Am 09.05.2013 15:21, schrieb Jonathan Nieder:
Hi,
Sven Strickroth wrote:
With MSVC initializing a variable with "int a=a" causes a warning about
using an uninitialized value.
[...]
--- a/builtin/rev-list.c
+++ b/builtin/rev-list.c
@@ -338,7 +338,7 @@ int cmd_rev_list(int argc, const char **argv, const char *prefix)
mark_edges_uninteresting(revs.commits, &revs, show_edge);
if (bisect_list) {
- int reaches = reaches, all = all;
+ int reaches = 0, all = 0;
A correct way to spell this is
int reaches, all;
which, as a bonus, lets the compiler warn if they are used
uninitialized. Does that provoke warnings?

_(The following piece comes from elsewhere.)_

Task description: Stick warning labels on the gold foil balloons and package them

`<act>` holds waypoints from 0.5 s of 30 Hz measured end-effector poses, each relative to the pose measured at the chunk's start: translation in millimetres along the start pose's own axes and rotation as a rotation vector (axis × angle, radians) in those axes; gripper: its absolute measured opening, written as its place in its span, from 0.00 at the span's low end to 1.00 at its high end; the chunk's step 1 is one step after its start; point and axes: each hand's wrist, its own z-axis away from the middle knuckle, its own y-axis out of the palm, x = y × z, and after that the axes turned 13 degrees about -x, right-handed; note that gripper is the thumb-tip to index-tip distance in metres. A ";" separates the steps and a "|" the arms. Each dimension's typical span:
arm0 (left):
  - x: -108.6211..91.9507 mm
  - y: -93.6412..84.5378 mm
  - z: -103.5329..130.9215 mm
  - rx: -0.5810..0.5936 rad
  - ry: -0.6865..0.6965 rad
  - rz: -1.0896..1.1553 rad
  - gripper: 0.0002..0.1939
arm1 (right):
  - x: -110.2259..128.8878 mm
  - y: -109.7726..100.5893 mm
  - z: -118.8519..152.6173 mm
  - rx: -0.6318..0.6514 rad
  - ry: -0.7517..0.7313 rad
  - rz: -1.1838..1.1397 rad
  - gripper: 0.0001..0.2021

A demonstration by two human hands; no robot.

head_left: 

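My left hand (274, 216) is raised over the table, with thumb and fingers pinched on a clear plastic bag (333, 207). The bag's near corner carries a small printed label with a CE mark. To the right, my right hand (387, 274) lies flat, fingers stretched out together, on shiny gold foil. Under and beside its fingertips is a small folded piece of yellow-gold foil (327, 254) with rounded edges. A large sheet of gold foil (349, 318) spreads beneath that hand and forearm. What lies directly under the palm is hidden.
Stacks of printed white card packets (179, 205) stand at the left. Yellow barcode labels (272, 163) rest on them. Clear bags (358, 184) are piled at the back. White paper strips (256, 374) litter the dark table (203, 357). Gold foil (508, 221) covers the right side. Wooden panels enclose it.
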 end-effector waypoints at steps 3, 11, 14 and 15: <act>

Only find_bisection() (defined in bisect.c) is used to set these
variables in that block. While it sets "all" unconditionally, it
doesn't always set "reaches" -- only if it actually finds something.
That's still safe because the following code path errors out early if
nothing was found before it uses "reaches".
Are there C compilers that can analyse initialization and usage of
variables across compilation units like that?
Anyway, initializing the variables to zero makes this code consistent
with the second call-site of find_bisection(). Making sure this
function sets "reaches" unconditionally as well and dropping the
initialization from both places may be even better.